We have to find the increasing and decreasing intervals of f(x).

Hint:

$\text { If } f^{\prime}(x)>0 \text { for all } x \in(a ., b), \text { then } f(x) \text { is increasing on }(a, b) \text { and If } f^{\prime}(x)<0 \text { for all } x \in \text { (a., } b) \text { , then } f(x) \text { is decreasing on }(a, b) \text { . }$

Solution:

We have,

$f(x)=log(2+x)-\frac{2x}{2+x}$

Differentiating w.r.t. x we get,

\begin{aligned} &f^{\prime}(x)=\frac{d}{d x}\left\{\log (2+x)-\frac{2 x}{2+x}\right\} \\ &=\frac{1}{2+x}-\frac{(2+x) 2-2 x \times 1}{(2+x)^{2}} \\ &=\frac{1}{2+x}-\frac{4+2 x-2 x}{(2+x)^{2}} \\ &=\frac{1}{2+x}-\frac{4}{(2+x)^{2}} \\ &=\frac{2+x-4}{(2+x)^{2}} \\ &=\frac{x-2}{(2+x)^{2}} \end{aligned}

For critical points.
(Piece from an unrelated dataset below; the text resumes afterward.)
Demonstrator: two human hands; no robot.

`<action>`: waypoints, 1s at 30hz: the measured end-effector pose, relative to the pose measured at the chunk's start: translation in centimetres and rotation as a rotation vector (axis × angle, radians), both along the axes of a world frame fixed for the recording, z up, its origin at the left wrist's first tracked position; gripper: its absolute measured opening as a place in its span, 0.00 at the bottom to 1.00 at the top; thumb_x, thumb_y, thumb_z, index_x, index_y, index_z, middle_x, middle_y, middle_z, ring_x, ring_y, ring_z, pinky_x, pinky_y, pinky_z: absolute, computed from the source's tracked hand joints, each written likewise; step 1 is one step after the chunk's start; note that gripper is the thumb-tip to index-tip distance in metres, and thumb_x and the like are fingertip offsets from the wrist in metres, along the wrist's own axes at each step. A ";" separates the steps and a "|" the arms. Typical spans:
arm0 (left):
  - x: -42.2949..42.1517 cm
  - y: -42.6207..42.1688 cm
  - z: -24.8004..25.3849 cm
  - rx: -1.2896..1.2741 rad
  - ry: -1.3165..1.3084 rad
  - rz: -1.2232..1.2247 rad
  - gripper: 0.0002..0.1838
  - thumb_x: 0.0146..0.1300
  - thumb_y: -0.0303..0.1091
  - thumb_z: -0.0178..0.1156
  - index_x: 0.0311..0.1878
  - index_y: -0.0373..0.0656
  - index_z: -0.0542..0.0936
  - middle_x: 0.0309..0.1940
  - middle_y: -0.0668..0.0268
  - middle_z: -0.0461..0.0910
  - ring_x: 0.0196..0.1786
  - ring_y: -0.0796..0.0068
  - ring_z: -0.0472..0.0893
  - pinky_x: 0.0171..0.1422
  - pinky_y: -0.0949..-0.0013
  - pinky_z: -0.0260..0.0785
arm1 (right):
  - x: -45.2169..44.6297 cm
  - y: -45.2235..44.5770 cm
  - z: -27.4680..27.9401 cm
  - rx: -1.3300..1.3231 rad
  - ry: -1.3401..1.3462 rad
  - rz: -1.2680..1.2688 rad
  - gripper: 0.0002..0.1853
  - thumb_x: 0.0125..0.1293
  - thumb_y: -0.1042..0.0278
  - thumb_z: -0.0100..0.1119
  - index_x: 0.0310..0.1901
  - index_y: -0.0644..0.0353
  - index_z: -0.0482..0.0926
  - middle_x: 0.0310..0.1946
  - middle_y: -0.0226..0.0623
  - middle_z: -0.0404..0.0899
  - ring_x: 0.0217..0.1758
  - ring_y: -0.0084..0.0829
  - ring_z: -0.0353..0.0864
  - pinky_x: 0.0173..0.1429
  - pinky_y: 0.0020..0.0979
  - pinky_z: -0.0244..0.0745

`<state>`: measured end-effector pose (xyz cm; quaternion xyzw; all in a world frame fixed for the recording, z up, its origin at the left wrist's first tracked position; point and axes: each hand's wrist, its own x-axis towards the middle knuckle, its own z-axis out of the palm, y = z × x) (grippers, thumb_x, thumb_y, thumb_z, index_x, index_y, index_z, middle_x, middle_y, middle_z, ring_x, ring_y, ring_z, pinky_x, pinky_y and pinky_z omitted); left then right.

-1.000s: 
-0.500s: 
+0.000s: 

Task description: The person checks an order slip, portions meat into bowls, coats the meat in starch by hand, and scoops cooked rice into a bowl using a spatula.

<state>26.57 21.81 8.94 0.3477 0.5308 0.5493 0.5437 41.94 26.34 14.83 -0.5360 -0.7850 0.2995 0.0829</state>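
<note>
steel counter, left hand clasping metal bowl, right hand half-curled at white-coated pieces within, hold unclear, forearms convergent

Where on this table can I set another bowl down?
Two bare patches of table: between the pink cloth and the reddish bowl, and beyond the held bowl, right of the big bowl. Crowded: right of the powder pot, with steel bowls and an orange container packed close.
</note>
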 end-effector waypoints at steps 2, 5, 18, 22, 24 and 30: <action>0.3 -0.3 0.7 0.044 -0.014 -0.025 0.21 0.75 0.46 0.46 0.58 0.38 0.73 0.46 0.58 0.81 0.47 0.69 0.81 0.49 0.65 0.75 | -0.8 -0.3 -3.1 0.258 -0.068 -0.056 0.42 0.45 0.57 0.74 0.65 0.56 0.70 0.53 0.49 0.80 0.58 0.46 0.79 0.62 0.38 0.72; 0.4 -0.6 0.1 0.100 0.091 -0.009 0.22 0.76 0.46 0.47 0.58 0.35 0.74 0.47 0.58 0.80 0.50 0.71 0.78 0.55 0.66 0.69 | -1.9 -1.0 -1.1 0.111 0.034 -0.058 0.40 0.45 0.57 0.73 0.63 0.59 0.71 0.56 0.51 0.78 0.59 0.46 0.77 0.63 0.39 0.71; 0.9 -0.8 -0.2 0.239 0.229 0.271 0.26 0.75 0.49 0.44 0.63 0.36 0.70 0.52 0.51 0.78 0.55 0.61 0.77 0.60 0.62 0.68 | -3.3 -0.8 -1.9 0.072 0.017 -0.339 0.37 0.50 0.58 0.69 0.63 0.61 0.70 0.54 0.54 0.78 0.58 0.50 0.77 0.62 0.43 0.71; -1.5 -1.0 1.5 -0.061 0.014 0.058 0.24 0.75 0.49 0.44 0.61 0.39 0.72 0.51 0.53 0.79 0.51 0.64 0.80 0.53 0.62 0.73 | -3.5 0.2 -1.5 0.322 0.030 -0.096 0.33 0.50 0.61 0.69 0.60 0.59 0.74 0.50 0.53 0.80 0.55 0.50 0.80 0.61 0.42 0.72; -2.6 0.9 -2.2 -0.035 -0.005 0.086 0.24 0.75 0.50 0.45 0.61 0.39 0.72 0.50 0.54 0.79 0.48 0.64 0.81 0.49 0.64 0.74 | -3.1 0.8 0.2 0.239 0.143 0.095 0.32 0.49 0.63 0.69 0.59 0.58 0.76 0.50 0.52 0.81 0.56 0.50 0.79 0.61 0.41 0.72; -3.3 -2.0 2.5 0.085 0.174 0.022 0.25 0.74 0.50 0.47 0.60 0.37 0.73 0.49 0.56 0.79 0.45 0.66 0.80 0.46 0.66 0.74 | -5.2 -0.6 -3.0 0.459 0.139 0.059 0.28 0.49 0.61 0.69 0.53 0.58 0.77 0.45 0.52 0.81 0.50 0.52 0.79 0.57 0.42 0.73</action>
We must have,

\begin{aligned} &f'(x)> 0\\ &\Rightarrow \frac{x-2}{(2+x)^{2}}>0 \\ &\Rightarrow x-2>0 \\ &\Rightarrow x>2 \\ &x \in(2, \infty) \end{aligned}

Thus, f(x) is increasing on the interval (2,$\infty$)

\begin{aligned} &f^{\prime}(x)<0 \\ &\Rightarrow \frac{x-2}{(2+x)^{2}}<0 \\ &\Rightarrow x-2<0 \\ &\Rightarrow x<2 \\ &x \in(-\infty, 2) \end{aligned}

So,f(x) is decreasing on the interval ($-\infty$,2).